*** DATA RECORDS ***
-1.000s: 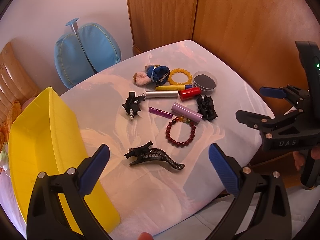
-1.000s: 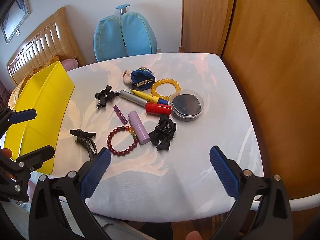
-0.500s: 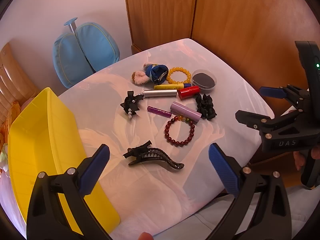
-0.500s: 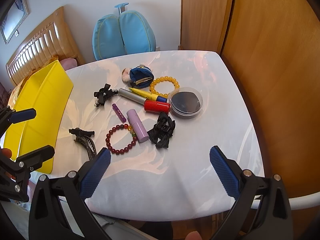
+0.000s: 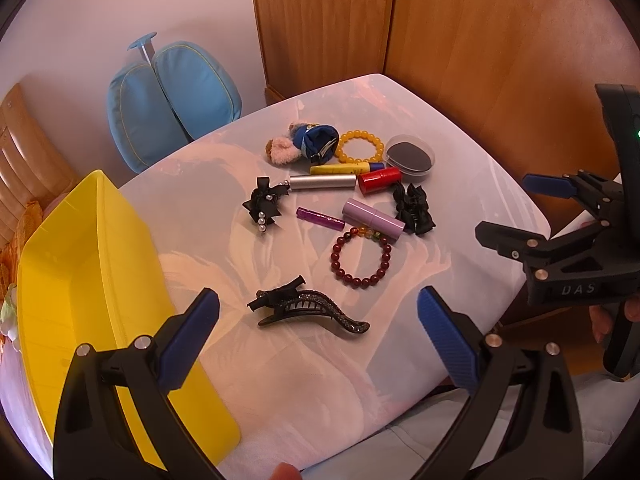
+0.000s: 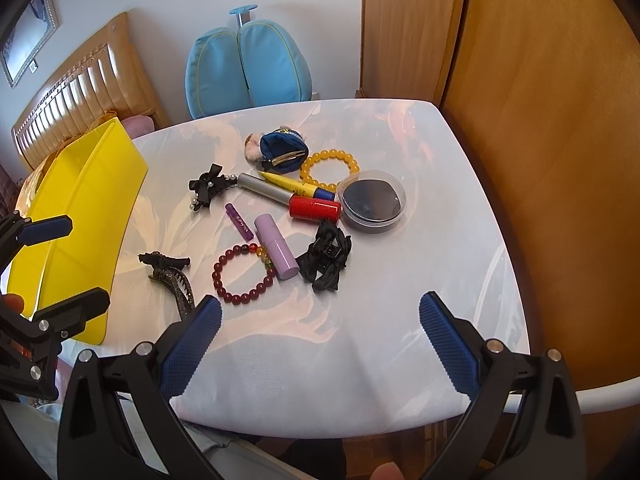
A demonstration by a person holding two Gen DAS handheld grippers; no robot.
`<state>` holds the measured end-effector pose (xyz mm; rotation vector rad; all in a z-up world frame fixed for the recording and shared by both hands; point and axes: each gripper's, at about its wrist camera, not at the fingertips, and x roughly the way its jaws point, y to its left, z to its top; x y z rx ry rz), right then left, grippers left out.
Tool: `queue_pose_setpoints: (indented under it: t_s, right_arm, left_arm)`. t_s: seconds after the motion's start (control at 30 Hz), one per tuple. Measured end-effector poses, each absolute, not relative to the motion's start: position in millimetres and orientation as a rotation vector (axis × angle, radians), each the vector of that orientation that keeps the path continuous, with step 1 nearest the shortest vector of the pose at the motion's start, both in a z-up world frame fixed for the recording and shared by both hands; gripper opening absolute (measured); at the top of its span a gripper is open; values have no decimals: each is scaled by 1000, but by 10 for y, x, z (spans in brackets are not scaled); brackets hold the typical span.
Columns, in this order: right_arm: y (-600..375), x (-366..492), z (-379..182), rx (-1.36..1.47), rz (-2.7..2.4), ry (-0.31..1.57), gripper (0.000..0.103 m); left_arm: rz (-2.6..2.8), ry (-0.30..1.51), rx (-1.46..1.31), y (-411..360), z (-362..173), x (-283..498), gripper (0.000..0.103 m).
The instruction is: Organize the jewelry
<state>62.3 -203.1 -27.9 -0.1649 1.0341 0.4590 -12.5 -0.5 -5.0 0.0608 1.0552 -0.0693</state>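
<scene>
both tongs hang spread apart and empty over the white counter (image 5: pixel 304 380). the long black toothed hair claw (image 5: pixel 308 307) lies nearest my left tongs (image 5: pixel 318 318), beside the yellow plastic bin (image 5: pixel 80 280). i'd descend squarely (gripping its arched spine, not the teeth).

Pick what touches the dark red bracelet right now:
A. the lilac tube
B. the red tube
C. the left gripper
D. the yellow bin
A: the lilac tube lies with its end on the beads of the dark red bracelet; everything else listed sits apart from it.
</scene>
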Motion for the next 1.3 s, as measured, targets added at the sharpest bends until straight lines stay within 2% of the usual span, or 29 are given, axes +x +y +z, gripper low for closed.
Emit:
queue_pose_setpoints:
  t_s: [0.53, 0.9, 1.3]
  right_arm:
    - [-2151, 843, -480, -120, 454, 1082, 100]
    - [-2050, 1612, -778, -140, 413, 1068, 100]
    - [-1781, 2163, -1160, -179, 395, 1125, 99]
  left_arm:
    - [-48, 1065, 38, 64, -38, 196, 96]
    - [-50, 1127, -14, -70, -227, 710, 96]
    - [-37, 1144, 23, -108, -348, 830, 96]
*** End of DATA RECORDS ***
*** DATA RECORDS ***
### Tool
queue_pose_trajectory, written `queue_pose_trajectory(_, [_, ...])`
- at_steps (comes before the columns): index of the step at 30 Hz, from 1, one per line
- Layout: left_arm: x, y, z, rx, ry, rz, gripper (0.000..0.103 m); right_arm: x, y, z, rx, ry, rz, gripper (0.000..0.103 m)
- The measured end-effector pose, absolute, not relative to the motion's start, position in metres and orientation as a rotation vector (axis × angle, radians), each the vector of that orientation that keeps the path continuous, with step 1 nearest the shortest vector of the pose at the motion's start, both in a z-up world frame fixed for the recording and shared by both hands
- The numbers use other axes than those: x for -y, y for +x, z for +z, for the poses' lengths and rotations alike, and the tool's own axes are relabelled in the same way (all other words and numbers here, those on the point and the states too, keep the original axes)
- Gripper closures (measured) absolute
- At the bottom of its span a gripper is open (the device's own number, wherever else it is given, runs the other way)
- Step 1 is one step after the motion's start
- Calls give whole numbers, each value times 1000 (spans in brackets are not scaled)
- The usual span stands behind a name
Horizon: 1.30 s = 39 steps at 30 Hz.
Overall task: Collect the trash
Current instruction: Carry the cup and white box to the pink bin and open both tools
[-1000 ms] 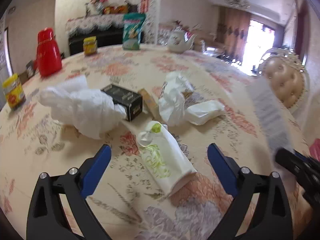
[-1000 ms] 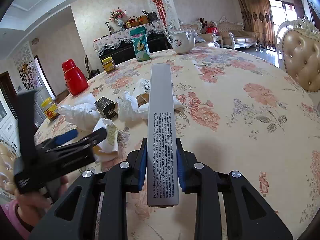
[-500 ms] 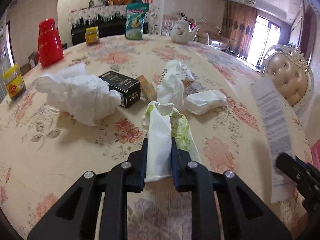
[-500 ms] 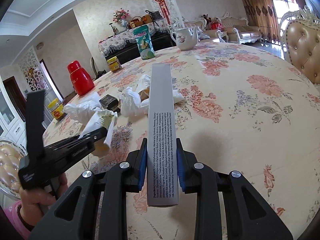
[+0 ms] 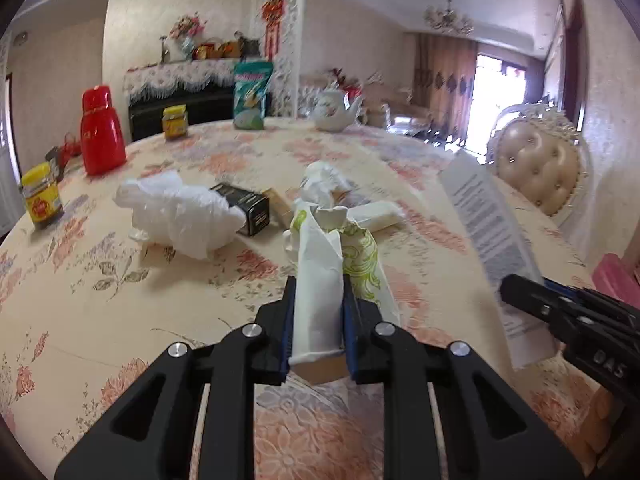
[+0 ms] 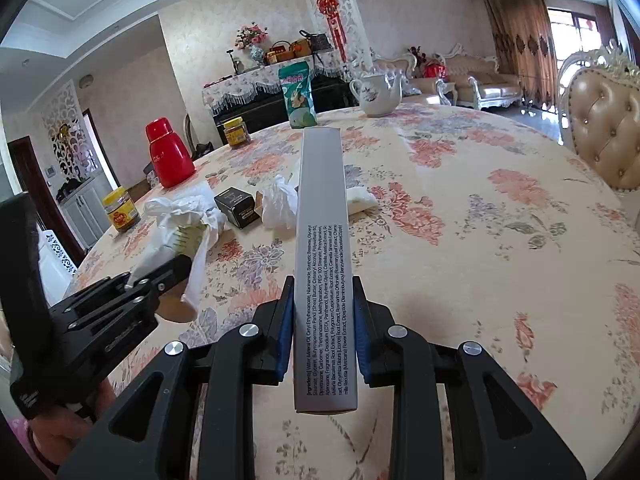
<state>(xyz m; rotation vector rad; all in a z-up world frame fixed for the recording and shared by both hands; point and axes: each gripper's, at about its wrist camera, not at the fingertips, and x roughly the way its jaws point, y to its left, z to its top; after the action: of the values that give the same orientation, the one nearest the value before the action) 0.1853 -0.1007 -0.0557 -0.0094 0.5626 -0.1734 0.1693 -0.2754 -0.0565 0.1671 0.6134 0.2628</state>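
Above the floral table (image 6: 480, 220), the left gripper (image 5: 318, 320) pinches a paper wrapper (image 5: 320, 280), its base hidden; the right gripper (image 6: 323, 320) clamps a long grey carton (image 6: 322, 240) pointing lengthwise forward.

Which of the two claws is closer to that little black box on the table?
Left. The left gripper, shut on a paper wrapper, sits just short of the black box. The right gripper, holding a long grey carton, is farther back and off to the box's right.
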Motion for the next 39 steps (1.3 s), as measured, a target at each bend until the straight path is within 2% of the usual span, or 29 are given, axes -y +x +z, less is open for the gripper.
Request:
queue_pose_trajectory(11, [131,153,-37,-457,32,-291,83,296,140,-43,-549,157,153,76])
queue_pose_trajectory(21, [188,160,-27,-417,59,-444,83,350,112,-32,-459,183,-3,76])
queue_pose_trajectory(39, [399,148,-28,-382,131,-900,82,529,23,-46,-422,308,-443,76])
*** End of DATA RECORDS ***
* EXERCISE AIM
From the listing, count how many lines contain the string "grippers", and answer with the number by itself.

* TASK RESPONSE
2